**Your goal:**
Everything from the first line of the records below through the line containing "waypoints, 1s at" is to be retyped exactly; leave out the rest.

=== Section Start ===

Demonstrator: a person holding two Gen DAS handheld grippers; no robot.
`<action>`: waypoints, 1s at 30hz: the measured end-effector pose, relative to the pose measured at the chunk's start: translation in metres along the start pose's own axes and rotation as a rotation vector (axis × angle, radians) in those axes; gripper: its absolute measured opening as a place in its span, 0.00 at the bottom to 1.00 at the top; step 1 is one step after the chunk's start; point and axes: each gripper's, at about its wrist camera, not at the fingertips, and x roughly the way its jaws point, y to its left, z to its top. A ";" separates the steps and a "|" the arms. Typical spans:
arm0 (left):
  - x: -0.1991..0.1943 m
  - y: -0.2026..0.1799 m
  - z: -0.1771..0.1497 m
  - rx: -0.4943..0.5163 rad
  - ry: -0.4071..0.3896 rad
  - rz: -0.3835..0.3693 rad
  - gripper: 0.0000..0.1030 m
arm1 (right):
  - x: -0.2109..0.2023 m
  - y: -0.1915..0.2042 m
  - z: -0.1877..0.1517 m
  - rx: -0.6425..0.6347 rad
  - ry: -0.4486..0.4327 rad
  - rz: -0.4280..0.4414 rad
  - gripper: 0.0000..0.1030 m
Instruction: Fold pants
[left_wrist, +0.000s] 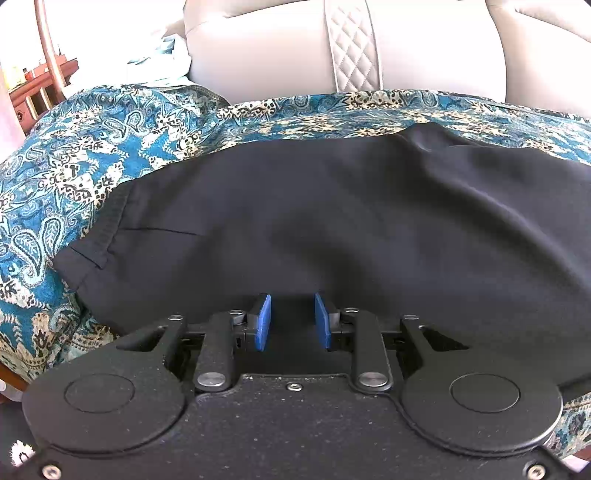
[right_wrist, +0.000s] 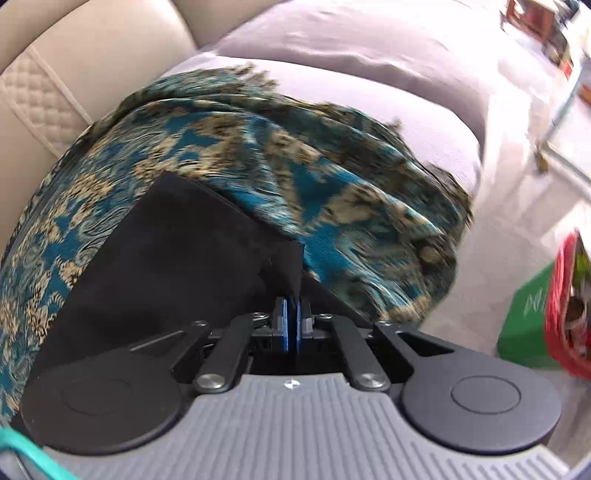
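So the black fabric pants (left_wrist: 332, 221) are lying on the teal paisley-patterned cloth (left_wrist: 92, 147). The beige leather sofa backrest (left_wrist: 277, 48) sits behind both.

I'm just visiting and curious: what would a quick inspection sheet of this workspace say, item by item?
Surface: a teal paisley cloth spread over the sofa seat.
Job's things: black pants lying on the cloth, waistband toward the left of the left wrist view.
Clutter: crumpled pale fabric at the sofa's far corner.
Grippers: left gripper partly open over the pants, pads apart; right gripper shut on a corner of the pants.
Cables: a teal cord beside the right gripper.
Surroundings: beige sofa backrest, green box, red item; right view blurred.
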 end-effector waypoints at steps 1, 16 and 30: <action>0.000 0.000 0.000 -0.001 -0.001 0.000 0.25 | 0.001 -0.006 -0.002 0.023 0.007 0.000 0.08; -0.001 0.002 0.000 0.001 -0.003 -0.019 0.27 | 0.004 -0.022 -0.016 0.036 0.062 -0.072 0.08; -0.009 0.020 0.006 -0.031 -0.024 -0.039 0.48 | -0.034 0.023 -0.019 -0.140 -0.042 -0.099 0.58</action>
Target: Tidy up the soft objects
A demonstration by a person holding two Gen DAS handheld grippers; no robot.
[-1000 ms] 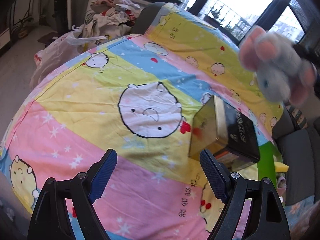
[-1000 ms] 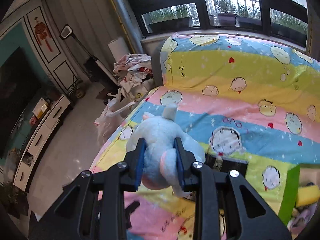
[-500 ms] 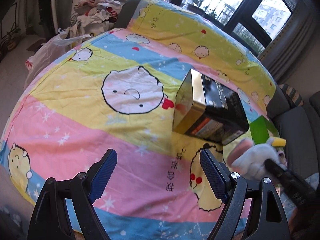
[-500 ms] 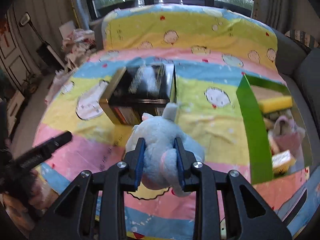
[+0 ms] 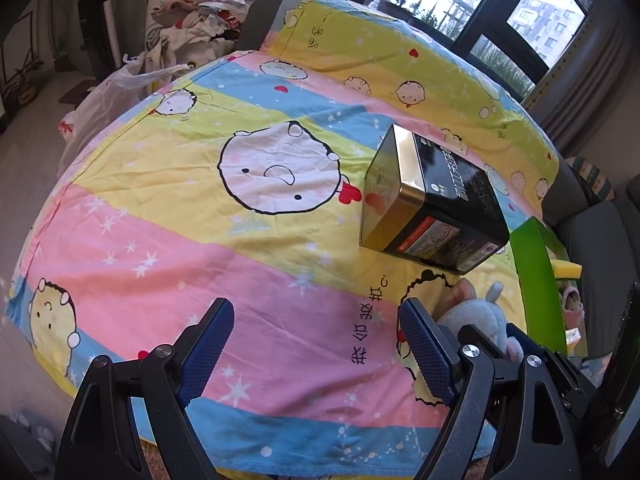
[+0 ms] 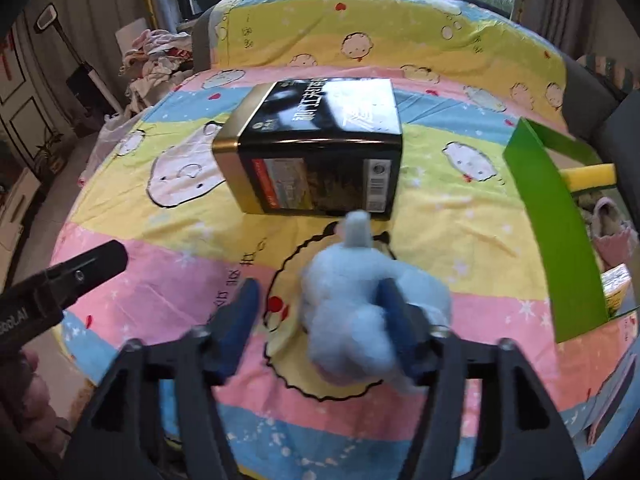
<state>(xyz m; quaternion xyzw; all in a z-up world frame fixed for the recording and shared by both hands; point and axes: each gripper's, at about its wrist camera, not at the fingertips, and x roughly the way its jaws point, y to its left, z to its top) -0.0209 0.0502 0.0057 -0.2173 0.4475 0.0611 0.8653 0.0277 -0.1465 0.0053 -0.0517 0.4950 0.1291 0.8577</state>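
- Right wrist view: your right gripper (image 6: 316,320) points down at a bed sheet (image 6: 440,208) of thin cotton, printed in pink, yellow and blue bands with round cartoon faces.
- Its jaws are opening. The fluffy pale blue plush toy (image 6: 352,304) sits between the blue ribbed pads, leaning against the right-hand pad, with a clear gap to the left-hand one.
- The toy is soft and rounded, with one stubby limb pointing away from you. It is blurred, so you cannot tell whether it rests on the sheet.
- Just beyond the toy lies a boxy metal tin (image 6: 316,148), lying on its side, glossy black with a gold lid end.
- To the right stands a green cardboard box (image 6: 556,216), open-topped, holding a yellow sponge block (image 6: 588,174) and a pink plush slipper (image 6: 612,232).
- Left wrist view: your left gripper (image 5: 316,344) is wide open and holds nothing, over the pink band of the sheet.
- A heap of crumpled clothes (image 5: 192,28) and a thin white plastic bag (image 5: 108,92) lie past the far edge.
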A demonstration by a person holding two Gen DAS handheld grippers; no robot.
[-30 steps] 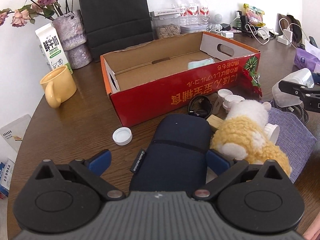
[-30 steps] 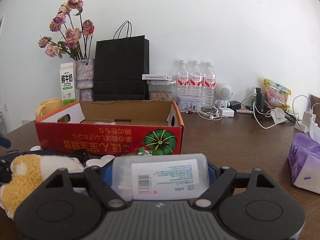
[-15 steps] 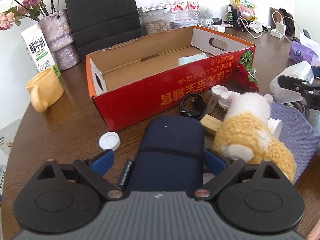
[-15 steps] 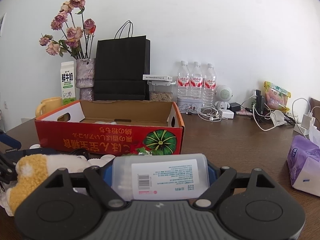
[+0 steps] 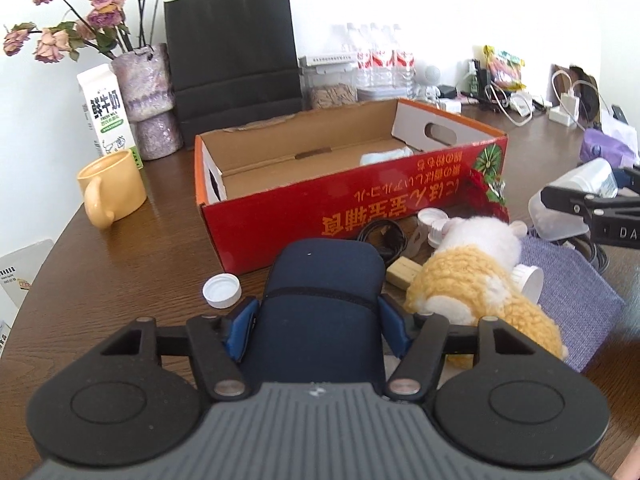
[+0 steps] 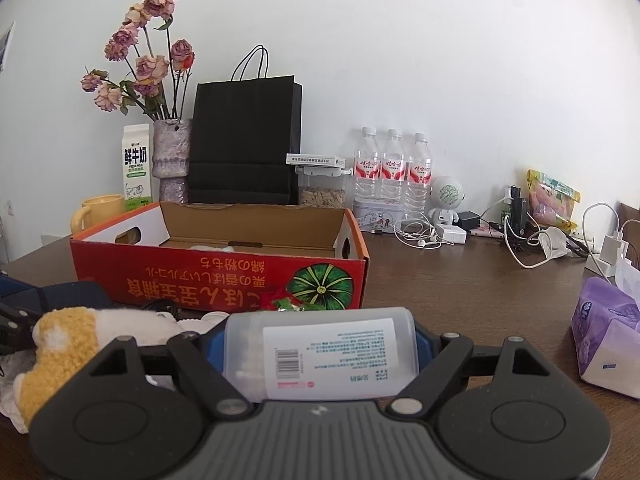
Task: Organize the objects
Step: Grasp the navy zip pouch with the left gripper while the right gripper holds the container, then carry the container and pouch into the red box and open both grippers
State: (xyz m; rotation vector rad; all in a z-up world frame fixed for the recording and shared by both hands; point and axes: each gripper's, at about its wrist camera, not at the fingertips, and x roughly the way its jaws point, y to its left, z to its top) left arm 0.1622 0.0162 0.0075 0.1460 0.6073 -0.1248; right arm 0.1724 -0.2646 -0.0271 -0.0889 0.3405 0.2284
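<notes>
A navy fabric case (image 5: 324, 280) lies on the brown table in front of the red cardboard box (image 5: 320, 216). My left gripper (image 5: 316, 320) straddles it; its jaws are closing and both blue pads touch the case's sides. My right gripper (image 6: 318, 340) is shut on a translucent plastic container (image 6: 328, 354) with a white label, held lying crosswise above the table. A yellow-and-white plush toy (image 5: 472, 276) lies just right of the case on a purple mat (image 5: 572, 280). The box is open, with a pale blue item (image 5: 384, 156) inside.
A white cap (image 5: 222, 290), a black cable (image 5: 380, 236) and a wooden block (image 5: 402, 272) lie around the case. A yellow mug (image 5: 114, 188), milk carton (image 5: 106, 112), vase and black bag (image 5: 232, 52) stand behind. A purple tissue pack (image 6: 608, 332) sits at the right.
The left jaws have closed in from wide apart onto the navy case, and the left view has tipped upward a little. The right gripper and its container have not moved.
</notes>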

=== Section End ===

**Task result:**
Demonstrator: a person holding two Gen DAS handheld grippers; no robot.
`<action>`: waypoints, 1s at 30hz: the measured end-effector pose, relative to the pose measured at the chunk's start: translation in metres along the start pose's own axes and rotation as a rotation vector (axis × angle, radians) in those axes; gripper: its absolute measured opening as a place in its span, 0.00 at the bottom to 1.00 at the top; step 1 is one step after the chunk's start; point and axes: each gripper's, at about its wrist camera, not at the fingertips, and x roughly the way its jaws point, y to its left, z to its top. A ";" separates the steps and a "|" the arms. Typical spans:

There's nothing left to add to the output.